В такое время во всём большом городе не выходили из домов и не шли на утреннюю службу немногие. Стражники, нёсшие караул на стенах и при княжеском тереме, тяжелобольные, коим было не подняться с постели. А ещё – иноземцы, приехавшие сюда торговать, те, кто исповедовал иную веру либо веры были той же, христианской, но латинского исповедания, а значит, к православной литургии пойти и не могли.

Четверо таких, непричастных к празднику литургии пришлых людей, сидели этим морозным утром на первом этаже постоялого двора, сооружённого уже лет двадцать назад при Новгородском торге[8].

В зимнее время число приезжих купцов сокращалось, к тому же, некоторые торговцы предпочитали, как в старые времена, ночевать прямо в своих лавках, точнее в тех, что им сдавали на время их пребывания в Новгороде местные купцы. И под крышей, и товар рядышком, а отобедать можно как раз на постоялом дворе. Поэтому места в жилых комнатах были, и порою их занимали приезжие, которые не собирались торговать, а прибывали в Новгород по иным, самым разным причинам.

Четвёрка чужаков выделялась высокими колпаками, сшитыми из тёмного сукна, длинными, чуть не до пят, чёрными кафтанами, подбитыми беличьим мехом, да сумками через плечо, которые чужаки не только не оставили в комнате на втором этаже, где ночевали, но, усевшись за тёсаный стол, не стали и снимать.

Они ели принесённый с собой хлеб и заказанных ещё вечером печёных карасей, пили горячий отвар[9] и вполголоса разговаривали промеж собой.

Но когда над городом грянул и разлился многоголосый благовест, все четверо замолчали. По их напрягшимся лицам было видно, что звон им не в радость. Почти одинаковое у всех четверых выражение злобного раздражения могло бы многое рассказать внимательному наблюдателю. Но нижняя зала постоялого двора была пуста: хозяин его со всей семьёй отправились на утреннюю службу. Туда же потянулись и остановившиеся на дворе торговые люди.
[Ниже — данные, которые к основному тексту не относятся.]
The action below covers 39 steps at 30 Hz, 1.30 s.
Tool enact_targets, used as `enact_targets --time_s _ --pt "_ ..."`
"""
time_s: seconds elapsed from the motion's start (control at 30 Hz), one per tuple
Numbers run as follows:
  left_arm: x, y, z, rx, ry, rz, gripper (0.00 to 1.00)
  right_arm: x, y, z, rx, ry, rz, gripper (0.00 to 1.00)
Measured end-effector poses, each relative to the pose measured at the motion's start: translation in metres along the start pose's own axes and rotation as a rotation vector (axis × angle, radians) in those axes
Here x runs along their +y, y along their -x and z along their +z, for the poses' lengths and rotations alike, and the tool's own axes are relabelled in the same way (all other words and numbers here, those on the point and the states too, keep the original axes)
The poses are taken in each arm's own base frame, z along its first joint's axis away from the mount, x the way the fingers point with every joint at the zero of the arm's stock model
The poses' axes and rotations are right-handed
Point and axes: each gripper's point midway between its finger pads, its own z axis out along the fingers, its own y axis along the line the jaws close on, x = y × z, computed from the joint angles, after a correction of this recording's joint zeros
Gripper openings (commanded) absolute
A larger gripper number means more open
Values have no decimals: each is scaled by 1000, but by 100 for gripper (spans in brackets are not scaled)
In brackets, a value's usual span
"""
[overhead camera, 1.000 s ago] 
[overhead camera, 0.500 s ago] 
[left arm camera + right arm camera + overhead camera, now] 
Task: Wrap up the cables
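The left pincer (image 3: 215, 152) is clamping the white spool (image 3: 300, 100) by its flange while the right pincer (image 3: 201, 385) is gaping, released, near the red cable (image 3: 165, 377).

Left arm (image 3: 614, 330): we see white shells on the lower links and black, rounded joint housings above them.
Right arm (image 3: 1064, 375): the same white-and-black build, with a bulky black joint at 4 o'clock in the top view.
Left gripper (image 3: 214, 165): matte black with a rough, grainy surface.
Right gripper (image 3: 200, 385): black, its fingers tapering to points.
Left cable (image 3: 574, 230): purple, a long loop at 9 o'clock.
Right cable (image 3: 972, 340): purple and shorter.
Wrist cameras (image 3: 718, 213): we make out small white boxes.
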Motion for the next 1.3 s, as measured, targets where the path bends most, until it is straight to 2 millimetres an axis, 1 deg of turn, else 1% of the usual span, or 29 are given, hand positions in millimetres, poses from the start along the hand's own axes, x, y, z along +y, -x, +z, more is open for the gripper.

Из всех в зале оставался по приказу хозяина его племянник, мальчишка лет тринадцати, коему было велено, если что, подавать постояльцам еду и питьё да получить расчёт, если те вдруг надумают съехать. Но мальчик не обращал внимания на пришлых – он занимался растопкой очага.

– Ишь, трезвонят! – не выдержал один из пришлых, средних лет мужчина, высокий и сухой, как камышовая палка. – Сейчас соберутся в кучи да и начнут лбы об пол бить – бродяге своему молиться!

– Тише, Кайдусия! – Старший из всей четвёрки наклонился к тощему, свесив из-под колпака росшие по обе стороны лица длинные жёлто-седые прядки. – Нас здесь понимают. Это же новгородцы: у них в городе говоров больше, чем в Царьграде[10]. Подслушают нас и донесут. Нам это надо?

Тощий лишь махнул рукой:

– Парню у очага не до нас. И с чего мы должны оглядываться? Русские всё время говорят, что никому не мешают молиться по-своему. Только их, дескать, не трогайте!

– Говорить-то говорят… – угрюмо усмехнулся старший. – Но за три с лишним столетия они стали ещё более упёртыми поклонниками распятого, чем византийцы. Те хотя бы золото любят так же или почти так же, как свою веру. А у русичей всё до конца, до смертного боя…

– И зачем мы так рано поднялись! – воскликнул, лепя на столе пирамидку из хлебного мякиша, подросток лет пятнадцати, из-под шапки которого свисали такие же, как у старшего, две пряди, но коричневато-рыжие. – Спали бы ещё. Покуда они не закончат свои молитвы, никто на вече не пойдёт…

Старший усмехнулся:

– Ты мог бы спать под этот их звон, Манасия? Ну-ну! Да, и прекрати лепить из хлеба. У них считается, что нельзя относиться к хлебу неуважительно. Ещё скажет кто-нибудь, что ты лепишь идолов!